**Task description**
Reproduced exactly, the lines from the start of the material through the line containing "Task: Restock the" should be the whole answer, with pictures excluded.
━━━━━━━━━━━━━━━━━━━━━━━━━━━━━━
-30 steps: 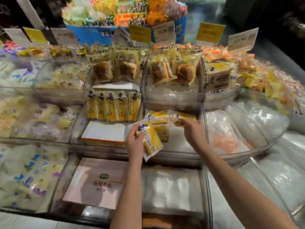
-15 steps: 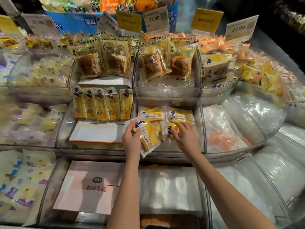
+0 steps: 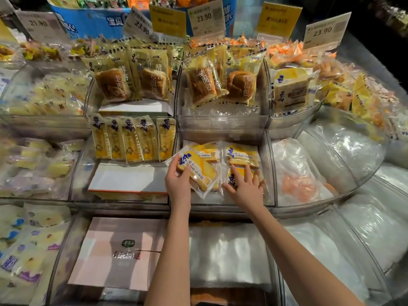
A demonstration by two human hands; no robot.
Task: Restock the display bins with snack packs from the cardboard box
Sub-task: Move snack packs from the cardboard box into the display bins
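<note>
I look down on a tiered stand of clear bins, and both hands work in the middle bin (image 3: 269,168). Its right wall stands just beside the right hand. Its front rim runs under both wrists, and a narrow strip of its floor shows free in front of the packs. The bin to the left holds a white box (image 3: 125,180) and a row of five upright packs (image 3: 132,140) near the shared wall. A toast pack (image 3: 241,156) lies flat at the back right of the middle bin. The left hand (image 3: 177,183) grasps a snack pack (image 3: 198,171) by its left edge, tilted over the others. The right hand (image 3: 245,189) is released, its fingers spread flat on another pack (image 3: 230,180) near the front.
</note>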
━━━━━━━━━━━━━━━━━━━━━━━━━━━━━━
**Response below**
-30 steps: 
-15 steps: 
+0 steps: 
A demonstration by two human hands; no robot.
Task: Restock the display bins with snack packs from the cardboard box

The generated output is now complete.